When my husband’s photo came up on my search, I chose the option to like it, stared at him for a while in profound gratitude, read his profile and moved on. But in 13 weeks he never came up as a SmartPick, nor in my carousel, possibly because he wasn’t a paying customer. (According to Zoosk, we were about a 60% match.) And he didn’t get that many requests to chat either. That might have been because I posted a photo of him wearing a wedding ring. He got an alert that I wanted to chat but says he wouldn’t have clicked on that photo.
When Zoosk president Mehr explained my online selections to me several weeks later, he told me, in a nice way, that I was a horrible elitist: my most consistent mating practice was to choose guys who had at least one college degree. “Education was the strongest factor,” he said, “then attractiveness, then age.” Much of this was not a big revelation, since in a short questionnaire I had said I liked educated guys and preferred to date a nonsmoker with kids. My behavior held true to those patterns. One surprising nugget: I preferred guys who were 10 years older (my husband is a year younger) and mildly favored guys who listened to Top 40 (the stuff my husband hates most, after jazz and my Carol Channing impression).

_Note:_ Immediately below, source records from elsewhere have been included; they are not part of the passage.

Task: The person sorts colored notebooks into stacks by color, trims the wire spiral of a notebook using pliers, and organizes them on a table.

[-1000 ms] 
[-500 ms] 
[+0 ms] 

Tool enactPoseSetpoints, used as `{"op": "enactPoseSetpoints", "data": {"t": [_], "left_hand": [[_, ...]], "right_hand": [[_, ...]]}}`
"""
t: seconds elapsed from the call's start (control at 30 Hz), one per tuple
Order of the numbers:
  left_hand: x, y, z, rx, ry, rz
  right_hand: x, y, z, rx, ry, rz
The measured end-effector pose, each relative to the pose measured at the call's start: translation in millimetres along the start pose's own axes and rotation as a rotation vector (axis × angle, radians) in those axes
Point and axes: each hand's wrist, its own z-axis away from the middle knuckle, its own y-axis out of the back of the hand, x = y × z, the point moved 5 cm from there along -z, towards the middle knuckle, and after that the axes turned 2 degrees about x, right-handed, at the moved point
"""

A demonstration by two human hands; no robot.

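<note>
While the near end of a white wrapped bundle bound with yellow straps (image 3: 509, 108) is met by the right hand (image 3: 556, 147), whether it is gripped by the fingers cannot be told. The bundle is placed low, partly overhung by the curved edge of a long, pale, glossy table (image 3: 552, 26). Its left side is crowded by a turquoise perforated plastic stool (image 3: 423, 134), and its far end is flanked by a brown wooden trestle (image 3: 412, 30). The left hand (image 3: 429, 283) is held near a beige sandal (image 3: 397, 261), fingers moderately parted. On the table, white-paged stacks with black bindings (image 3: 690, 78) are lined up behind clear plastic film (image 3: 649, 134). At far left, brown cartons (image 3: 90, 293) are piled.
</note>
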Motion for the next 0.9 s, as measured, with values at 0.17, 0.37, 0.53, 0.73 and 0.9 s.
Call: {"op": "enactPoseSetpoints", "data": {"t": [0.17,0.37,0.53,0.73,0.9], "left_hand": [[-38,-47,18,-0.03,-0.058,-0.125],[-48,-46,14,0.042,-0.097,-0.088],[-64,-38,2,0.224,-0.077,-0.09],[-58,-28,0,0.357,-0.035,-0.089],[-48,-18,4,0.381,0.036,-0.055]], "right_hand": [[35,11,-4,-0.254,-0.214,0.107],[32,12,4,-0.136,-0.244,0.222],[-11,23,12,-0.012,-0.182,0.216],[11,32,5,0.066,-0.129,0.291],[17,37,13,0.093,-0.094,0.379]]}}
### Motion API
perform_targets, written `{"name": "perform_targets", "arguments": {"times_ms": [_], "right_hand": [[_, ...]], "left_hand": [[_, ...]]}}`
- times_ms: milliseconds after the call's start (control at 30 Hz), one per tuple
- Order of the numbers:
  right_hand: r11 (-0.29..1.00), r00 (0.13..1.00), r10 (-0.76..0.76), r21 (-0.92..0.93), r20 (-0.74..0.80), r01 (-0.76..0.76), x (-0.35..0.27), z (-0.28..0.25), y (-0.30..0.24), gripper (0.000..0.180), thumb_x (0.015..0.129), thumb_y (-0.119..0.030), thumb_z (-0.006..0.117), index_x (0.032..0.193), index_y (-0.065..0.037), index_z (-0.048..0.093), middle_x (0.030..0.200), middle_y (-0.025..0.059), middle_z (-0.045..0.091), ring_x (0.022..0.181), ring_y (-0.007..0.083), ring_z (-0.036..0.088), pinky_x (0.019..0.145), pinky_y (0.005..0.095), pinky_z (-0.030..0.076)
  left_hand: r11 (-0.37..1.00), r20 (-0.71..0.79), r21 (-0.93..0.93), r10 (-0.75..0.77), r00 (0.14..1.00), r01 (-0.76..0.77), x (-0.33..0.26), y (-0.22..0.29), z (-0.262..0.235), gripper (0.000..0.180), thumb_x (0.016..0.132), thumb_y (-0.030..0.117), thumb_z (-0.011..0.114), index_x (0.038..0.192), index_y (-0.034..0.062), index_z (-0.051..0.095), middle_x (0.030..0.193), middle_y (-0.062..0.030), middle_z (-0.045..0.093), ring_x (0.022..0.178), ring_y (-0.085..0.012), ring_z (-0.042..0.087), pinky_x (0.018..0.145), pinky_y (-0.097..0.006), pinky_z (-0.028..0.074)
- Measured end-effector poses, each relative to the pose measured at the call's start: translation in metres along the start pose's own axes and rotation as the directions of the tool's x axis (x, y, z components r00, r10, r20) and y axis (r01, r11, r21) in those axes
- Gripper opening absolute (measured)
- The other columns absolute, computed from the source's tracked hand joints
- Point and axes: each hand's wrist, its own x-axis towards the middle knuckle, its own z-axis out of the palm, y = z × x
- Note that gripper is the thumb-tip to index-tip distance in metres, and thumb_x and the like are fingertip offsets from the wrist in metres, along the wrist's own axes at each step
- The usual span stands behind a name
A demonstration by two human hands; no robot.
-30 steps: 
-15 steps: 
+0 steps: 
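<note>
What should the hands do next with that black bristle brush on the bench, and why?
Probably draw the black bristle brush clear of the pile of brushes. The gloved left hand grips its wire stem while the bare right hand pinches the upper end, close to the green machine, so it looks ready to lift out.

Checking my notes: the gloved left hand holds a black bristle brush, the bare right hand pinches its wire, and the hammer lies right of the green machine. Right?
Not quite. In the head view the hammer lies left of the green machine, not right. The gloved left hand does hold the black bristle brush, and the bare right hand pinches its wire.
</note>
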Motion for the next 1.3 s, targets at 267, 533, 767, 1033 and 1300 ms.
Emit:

I never imagined myself with an older guy. But I realized that I never responded to guys who were younger than me, even if they were attractive and college-educated. And it wasn’t because I don’t like younger guys. It was because I was certain they wouldn’t be into me. I was afraid of being spurned, even from guys who never had a hope in the first place. Fear of rejection may also explain why I’ve had the same job for so long, have changed cities only once and rarely call my mother.
Come to think of it, it might even explain the firefighter thing. A firefighter is the one type of guy who, no matter how bad the situation is, is still going to come and get you. Hopefully not in a muscle shirt.